Ainsi donc comme nous avons pu le voir, la bataille du lac Trasimène est originale car elle ne s’inscrit pas dans le genre classique des batailles de l’Antiquité, puisque c’est une embuscade. Ce fait nous permet principalement de mieux appréhender l’importance du génie militaire, tactique et stratégique d’Hannibal, qui a su s’avantager de la topographie particulière du lieu, des conditions climatiques mais également il su s’arranger des défauts de son adversaire, le consul Flaminius. Ainsi on peut comprendre pourquoi Hannibal demeure toujours dans les annales militaires comme un exemple de stratégie et de tactique, audace et ténacité.

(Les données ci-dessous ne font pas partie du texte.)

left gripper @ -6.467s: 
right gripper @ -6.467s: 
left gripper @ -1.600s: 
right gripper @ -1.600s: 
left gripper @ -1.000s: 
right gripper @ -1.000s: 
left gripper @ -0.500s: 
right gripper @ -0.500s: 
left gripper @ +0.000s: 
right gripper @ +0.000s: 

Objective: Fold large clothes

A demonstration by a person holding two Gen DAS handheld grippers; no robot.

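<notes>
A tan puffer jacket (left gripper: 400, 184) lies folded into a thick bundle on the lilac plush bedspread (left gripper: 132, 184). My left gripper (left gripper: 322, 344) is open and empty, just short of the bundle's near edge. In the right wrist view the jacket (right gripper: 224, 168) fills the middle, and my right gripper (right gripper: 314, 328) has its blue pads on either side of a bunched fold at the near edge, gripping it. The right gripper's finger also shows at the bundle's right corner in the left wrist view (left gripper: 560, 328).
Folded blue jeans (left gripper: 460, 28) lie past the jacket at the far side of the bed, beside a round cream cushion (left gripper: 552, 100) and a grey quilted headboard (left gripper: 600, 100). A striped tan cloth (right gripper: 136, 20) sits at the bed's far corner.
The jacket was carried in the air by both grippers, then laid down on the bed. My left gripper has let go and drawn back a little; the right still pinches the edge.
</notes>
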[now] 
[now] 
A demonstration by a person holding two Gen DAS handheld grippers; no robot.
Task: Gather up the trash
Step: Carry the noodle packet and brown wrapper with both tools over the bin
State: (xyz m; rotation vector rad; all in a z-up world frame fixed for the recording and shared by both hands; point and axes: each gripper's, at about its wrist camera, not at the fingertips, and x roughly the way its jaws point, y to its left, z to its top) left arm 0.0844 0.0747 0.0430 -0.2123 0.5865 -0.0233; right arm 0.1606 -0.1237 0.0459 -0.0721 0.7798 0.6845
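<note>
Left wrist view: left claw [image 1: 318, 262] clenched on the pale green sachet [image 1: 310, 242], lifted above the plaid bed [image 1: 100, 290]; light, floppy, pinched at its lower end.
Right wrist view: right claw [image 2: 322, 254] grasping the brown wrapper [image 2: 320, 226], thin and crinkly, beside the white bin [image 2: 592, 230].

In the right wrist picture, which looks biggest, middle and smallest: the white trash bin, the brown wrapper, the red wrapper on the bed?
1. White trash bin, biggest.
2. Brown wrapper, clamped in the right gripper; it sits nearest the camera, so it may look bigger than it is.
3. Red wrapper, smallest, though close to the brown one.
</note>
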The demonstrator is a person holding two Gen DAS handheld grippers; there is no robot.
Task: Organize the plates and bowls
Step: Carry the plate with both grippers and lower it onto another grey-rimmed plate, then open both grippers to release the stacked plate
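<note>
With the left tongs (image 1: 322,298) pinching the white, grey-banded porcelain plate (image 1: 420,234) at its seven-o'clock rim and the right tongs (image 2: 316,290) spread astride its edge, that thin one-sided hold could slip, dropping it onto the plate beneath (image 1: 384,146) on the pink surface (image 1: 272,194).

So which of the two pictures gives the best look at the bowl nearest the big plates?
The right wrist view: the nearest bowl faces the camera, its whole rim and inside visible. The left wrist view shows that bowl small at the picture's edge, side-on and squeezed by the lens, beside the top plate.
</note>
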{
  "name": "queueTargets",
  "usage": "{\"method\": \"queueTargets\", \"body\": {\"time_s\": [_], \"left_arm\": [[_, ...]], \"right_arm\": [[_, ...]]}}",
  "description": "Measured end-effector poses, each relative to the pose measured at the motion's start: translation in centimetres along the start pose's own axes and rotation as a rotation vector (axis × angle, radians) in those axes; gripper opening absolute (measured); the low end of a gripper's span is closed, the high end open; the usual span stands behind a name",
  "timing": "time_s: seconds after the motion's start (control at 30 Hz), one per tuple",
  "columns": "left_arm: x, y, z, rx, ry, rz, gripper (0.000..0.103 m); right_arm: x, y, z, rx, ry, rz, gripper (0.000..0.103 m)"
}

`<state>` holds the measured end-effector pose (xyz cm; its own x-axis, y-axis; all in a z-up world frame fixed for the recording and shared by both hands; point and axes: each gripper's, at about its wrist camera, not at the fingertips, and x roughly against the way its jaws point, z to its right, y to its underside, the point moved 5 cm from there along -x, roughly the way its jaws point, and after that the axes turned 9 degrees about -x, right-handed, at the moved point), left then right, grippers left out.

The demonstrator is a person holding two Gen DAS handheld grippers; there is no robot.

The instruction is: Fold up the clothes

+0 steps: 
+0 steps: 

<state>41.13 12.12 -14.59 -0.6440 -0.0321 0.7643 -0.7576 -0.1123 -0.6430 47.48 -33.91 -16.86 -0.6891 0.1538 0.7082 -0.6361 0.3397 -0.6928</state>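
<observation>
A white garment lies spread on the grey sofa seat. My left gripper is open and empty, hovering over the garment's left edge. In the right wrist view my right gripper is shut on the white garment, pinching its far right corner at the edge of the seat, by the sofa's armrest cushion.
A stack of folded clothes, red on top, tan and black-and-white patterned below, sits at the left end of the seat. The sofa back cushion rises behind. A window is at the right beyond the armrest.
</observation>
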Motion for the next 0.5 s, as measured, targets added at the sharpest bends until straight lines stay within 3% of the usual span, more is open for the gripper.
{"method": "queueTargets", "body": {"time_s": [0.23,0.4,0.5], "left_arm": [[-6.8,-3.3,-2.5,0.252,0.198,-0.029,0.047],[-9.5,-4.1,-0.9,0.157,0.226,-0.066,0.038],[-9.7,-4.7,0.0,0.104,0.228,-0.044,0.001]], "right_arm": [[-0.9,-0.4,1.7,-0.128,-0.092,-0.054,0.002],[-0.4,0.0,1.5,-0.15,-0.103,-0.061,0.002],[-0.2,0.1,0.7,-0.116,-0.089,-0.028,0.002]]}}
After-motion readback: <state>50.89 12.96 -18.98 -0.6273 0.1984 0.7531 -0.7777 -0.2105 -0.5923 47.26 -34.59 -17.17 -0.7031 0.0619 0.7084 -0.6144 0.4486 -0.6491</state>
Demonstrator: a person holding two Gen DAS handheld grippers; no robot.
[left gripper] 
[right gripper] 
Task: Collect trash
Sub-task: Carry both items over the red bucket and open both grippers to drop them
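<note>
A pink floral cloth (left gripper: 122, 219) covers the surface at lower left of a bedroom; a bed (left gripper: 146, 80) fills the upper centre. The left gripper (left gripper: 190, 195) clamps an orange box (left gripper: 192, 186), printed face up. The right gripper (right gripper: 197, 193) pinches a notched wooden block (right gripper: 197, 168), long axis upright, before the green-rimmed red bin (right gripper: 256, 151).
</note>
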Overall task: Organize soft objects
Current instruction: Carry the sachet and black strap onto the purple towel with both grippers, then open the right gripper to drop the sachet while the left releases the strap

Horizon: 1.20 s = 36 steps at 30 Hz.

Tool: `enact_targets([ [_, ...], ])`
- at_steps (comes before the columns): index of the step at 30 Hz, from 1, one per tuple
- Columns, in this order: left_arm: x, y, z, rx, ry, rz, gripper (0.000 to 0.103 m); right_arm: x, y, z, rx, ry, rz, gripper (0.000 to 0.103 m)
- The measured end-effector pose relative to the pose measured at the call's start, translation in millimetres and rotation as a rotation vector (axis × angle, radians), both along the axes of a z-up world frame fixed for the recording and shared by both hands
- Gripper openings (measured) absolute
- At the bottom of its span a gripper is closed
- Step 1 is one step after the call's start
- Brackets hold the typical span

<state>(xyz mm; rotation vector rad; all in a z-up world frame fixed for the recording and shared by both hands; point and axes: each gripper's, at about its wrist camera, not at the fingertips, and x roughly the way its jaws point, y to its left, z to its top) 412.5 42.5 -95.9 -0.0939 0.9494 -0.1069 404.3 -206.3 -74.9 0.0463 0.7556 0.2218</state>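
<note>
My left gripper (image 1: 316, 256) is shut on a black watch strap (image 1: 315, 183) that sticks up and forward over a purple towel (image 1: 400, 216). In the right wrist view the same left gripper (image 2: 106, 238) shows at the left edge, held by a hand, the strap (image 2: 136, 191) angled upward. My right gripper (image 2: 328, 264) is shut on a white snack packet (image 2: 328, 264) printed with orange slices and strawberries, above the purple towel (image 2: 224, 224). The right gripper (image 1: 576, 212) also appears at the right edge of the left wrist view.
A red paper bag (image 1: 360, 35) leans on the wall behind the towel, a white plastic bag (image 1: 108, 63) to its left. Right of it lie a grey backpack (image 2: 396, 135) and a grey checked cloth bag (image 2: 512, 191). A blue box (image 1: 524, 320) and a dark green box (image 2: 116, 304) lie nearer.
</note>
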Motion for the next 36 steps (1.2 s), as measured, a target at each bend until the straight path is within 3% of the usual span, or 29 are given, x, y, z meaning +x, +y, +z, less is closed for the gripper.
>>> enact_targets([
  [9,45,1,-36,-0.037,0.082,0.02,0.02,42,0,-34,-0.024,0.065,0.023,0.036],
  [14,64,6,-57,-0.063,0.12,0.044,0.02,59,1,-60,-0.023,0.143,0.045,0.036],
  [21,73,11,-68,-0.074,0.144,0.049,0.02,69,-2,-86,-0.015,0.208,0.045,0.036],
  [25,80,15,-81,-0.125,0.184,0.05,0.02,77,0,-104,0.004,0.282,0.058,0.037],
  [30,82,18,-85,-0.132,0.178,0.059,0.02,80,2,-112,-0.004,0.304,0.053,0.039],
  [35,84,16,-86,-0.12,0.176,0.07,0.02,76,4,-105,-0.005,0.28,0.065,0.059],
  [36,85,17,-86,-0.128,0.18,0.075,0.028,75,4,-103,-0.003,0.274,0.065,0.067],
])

Cette bataille même si elle fut à nouveau une sévère défaite (Tessin, Trébie) infligée aux Romains cependant nous ne pouvons ignorer le courage dont peuvent faire preuve les Romains en effet les violentes défaites subies successivement n’ont en rien altéré leur détermination à toujours être présents pour lutter contre ce pensant envahisseur. Mais s’il ne s’agit pas d’un épisode héroïque nous pouvons tout de même affirmer qu’il s’agit bien là d’un drame psychologique subit par les Romains. Un millier de Romains à peine échappèrent au massacre mais jamais aucune armées romaine ne fut jusqu’à lors plus effectivement dévastée.